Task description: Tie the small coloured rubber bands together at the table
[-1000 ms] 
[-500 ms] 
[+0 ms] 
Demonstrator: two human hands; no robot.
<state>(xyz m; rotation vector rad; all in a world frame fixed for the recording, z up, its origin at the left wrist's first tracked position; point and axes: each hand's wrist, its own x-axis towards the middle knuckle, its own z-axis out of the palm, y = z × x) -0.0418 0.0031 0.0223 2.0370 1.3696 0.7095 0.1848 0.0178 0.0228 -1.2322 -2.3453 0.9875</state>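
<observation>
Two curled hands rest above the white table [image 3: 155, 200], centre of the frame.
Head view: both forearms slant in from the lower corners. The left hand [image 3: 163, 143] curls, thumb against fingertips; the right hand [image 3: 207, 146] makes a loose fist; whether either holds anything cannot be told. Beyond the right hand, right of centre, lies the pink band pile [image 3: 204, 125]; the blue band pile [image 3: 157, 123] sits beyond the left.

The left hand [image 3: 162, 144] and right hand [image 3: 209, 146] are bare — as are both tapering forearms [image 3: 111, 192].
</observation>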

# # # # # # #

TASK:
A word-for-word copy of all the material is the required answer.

SOLVED EXERCISE:
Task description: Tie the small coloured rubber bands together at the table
[-1000 ms] 
[-500 ms] 
[+0 ms] 
Demonstrator: two human hands; no robot.
<state>(xyz m; rotation vector rad; all in a world frame fixed for the recording, z up, its origin at the left wrist's first tracked position; point and axes: each hand's wrist, its own x-axis towards the middle knuckle, its own z-axis out of the palm, y = z × x) -0.0418 0.0031 0.0223 2.0370 1.3696 0.7095 0.1848 0.0178 0.0228 -1.2322 -2.3453 0.9875</state>
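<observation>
Two curled hands rest above the white table [image 3: 155, 200], centre of the frame.
Head view: both forearms slant in from the lower corners. The left hand [image 3: 163, 143] curls, thumb against fingertips; the right hand [image 3: 207, 146] makes a loose fist; whether either holds anything cannot be told. Beyond the right hand, right of centre, lies the pink band pile [image 3: 204, 125]; the blue band pile [image 3: 157, 123] sits beyond the left.

The left hand [image 3: 162, 144] and right hand [image 3: 209, 146] are bare — as are both tapering forearms [image 3: 111, 192].
</observation>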

No further answer is expected.